WHAT THE EXERCISE ASKS:
Retype the listing in full. Change nothing.

DATA SECTION:
□ □ □ □

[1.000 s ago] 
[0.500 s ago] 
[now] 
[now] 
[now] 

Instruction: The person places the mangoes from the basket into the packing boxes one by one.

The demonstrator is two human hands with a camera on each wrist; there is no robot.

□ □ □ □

THE COMPLETED TASK:
[1.000 s ago] 
[0.500 s ago] 
[now] 
[now] 
[now] 

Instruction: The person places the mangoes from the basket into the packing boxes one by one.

The demonstrator is two human hands with a camera on each wrist; there is no robot.

Nothing else is required to complete the output.